Nóvoa é reitor da Universidade de Lisboa,
catedrático da Faculdade de Psicologia e Ciências da Educação da instituição e
um dos pesquisadores de referência no campo educacional. Em visita ao Brasil,
em maio, mostrou-se surpreso durante uma palestra, na qual foi comentado o fato
de professores brasileiros praticarem a dupla jornada e até em escolas
diferentes. "O Brasil é o único país que conheço onde isso acontece",
declarou.
Segundo ele,
na Europa não é comum que professores de Educação Básica vivam tal situação.
"Em média, eles cumprem cerca de 30 horas semanais, em uma única escola.
Há cerca de 30 anos isso acontecia em Portugal, mas desde então, não
mais."
Em seu livro
mais recente Professores, imagens do futuro presente , de 2009 (ainda não
publicado no Brasil), ele afirma que "nada será conseguido se não se
alterarem as condições existentes nas escolas e as políticas públicas em
relação aos professores. É inútil apelar à reflexão se não houver uma
organização das escolas que a facilite". A afirmação, que busca uma
formação de professores mais sólida, faz sentido para a situação precária em
que a profissão se encontra, na qual o fato de precisar trabalhar em duas escolas
é mais um dos sintomas.
Tentativas
A história do
professor Thiago Fernandes da Silveira, que trabalha nas redes estadual e
municipal de São Paulo, é um exemplo dos desafios que os docentes encontram na
dupla jornada.
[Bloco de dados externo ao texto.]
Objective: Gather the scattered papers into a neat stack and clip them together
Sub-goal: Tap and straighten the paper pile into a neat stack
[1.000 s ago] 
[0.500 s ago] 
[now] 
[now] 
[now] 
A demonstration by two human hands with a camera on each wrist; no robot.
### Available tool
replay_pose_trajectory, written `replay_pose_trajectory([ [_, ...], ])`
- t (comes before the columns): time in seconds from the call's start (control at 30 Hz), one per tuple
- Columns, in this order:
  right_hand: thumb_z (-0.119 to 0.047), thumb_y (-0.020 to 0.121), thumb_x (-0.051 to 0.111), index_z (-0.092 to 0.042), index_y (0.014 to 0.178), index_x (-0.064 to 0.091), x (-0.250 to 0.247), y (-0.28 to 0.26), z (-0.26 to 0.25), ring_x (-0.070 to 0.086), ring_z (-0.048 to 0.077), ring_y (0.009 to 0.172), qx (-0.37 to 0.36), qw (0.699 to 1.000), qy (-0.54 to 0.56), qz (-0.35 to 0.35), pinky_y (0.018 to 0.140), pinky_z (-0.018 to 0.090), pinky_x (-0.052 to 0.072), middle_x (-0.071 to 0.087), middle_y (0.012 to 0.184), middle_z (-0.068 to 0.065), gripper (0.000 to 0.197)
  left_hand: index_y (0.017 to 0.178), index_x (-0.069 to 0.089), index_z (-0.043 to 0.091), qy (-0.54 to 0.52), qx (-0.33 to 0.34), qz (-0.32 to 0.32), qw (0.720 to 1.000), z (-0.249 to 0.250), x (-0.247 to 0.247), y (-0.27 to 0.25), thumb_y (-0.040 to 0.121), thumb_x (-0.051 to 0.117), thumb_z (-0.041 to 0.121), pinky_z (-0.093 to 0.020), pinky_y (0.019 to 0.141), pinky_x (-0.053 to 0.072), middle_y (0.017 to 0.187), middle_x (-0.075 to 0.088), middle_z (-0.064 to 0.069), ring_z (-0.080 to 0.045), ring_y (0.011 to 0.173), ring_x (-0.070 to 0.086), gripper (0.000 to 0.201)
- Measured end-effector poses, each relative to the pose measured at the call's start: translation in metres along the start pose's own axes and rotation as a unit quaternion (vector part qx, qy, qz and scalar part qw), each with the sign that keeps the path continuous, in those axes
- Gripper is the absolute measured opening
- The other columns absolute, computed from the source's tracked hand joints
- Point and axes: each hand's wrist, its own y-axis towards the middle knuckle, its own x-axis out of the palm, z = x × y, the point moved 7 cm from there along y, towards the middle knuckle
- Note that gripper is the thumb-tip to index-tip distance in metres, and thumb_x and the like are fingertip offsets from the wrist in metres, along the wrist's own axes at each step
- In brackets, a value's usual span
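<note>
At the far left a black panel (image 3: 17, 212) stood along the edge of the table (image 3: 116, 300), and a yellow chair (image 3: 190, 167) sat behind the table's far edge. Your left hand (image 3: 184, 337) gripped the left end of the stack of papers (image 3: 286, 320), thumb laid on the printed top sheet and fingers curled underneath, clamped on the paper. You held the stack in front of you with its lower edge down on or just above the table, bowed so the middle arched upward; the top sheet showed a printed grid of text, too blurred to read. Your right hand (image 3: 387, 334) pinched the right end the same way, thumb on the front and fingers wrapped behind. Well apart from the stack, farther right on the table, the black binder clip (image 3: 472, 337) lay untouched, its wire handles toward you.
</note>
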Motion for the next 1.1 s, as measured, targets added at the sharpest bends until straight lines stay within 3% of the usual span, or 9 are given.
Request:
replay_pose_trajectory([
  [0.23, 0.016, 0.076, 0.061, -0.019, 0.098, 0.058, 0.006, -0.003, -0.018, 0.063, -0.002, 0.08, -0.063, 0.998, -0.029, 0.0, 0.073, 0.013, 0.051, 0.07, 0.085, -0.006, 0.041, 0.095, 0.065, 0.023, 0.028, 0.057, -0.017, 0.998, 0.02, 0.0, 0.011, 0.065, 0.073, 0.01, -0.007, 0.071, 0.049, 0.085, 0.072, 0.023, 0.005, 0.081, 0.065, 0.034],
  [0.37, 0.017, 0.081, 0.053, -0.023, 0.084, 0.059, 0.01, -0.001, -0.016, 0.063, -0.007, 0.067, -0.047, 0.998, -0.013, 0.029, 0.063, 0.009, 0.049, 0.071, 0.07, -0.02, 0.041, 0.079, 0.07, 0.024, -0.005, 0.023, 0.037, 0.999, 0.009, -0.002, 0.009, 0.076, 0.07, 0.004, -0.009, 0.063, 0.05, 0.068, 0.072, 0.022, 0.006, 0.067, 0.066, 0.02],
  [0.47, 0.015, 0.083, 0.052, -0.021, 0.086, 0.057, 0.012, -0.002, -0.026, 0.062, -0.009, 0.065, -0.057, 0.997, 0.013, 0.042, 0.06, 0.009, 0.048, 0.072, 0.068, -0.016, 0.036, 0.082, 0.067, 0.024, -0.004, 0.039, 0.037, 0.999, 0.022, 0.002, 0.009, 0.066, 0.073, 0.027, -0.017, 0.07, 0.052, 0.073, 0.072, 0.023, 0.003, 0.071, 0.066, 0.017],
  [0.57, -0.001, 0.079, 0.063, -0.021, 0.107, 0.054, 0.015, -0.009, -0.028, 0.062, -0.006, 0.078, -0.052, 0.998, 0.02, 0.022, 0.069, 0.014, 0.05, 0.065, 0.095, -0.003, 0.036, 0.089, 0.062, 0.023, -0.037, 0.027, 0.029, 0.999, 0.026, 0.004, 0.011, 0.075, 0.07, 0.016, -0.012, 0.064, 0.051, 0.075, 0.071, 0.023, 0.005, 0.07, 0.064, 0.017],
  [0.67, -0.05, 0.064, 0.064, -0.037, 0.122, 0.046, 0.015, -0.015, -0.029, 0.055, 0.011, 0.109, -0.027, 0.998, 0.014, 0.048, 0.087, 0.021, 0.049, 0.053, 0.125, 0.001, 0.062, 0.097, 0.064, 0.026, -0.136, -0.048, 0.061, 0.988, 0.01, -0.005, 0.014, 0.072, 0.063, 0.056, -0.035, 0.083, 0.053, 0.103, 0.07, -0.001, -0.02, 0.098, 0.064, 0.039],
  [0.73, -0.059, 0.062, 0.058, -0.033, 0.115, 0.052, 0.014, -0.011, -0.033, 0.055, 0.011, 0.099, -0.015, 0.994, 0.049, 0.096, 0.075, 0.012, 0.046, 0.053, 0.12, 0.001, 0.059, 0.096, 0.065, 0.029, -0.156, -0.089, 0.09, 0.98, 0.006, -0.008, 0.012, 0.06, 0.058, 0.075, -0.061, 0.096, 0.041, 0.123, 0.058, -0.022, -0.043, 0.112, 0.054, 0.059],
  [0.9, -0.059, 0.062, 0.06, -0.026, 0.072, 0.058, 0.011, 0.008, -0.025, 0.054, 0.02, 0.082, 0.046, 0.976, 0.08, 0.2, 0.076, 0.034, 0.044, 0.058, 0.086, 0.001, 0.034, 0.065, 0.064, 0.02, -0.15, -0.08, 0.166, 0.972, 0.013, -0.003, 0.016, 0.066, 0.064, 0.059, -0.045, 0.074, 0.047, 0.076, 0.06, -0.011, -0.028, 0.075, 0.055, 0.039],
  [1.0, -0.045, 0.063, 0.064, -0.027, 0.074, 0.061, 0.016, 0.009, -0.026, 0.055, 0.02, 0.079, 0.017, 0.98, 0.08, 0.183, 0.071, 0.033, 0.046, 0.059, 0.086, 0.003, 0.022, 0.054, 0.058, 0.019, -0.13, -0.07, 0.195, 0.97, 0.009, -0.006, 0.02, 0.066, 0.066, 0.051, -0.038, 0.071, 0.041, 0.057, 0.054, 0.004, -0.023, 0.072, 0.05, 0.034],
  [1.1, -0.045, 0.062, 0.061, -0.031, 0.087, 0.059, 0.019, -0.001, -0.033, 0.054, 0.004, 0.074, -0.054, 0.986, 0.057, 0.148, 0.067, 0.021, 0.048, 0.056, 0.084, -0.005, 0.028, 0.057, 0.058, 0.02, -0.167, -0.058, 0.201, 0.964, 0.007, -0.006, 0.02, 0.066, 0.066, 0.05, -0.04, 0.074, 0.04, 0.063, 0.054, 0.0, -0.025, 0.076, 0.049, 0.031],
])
Há três anos na carreira, desde o início ele tem dois empregos,
pelo motivo financeiro. "Na rede estadual, o salário da jornada básica de
25 horas seria por volta de R$ 800, o que é
inviável", comenta.
Neste ano,
ele cumpre 10 horas-aula no período da manha, três dias por semana, em uma
escola estadual em Osasco, das 8h50 às 12h20. À tarde, são 25 horas-aula todos
os dias, das 13h30 às 18h30, no CEU Jaguaré, em São Paulo. Primeiro, leciona
para turmas de ensino médio e no segundo período tem classes de 6º e 7º anos do
ensino fundamental.
Fora as mais
de 12 horas fora de casa (contando o tempo de deslocamento, que ele faz por
transporte público), ele ainda acaba gastando pelo menos uma hora diária de
planejamento e avaliação. "Acabo me preparando para o dia seguinte ou a
próxima semana, pelo fato de estar nas duas escolas. O ideal seria fazer um
plano para o bimestre, mas isto acaba não acontecendo." Em semanas de avaliação, Thiago tem uma
sobrecarga de trabalho em casa. "Mas não deixo passar muito mais de duas
horas, caso contrário perco a vida social", considera.
No ano
passado, entretanto, ele dava aula nos três turnos, manhã, tarde e noite.
"Era bem pior, quase não via minha esposa", que por sinal também é
professora e se divide entre duas escolas.
A carga horária mais extensa comprometia a qualidade do trabalho.
"Eu tinha 12 salas, acontecia de chegar ao final do ano e nem conhecer
direito alguns alunos."
O fato é que
a questão financeira continua sendo a grande barreira para que os professores
trabalhem da forma como gostariam. A fixação em um único local traz várias
vantagens para o convívio e as práticas docentes. Além de poupar o professor do
excesso de aulas, do número elevado de alunos (que não permite uma atenção mais
individualizada), e do desgaste natural dos deslocamentos, permite que se
invista em um projeto pedagógico coletivo. Sem esse convívio mais aprofundado,
fica difícil fazer com que os docentes façam um trabalho articulado e troquem
impressões e informações sobre seu desenvolvimento.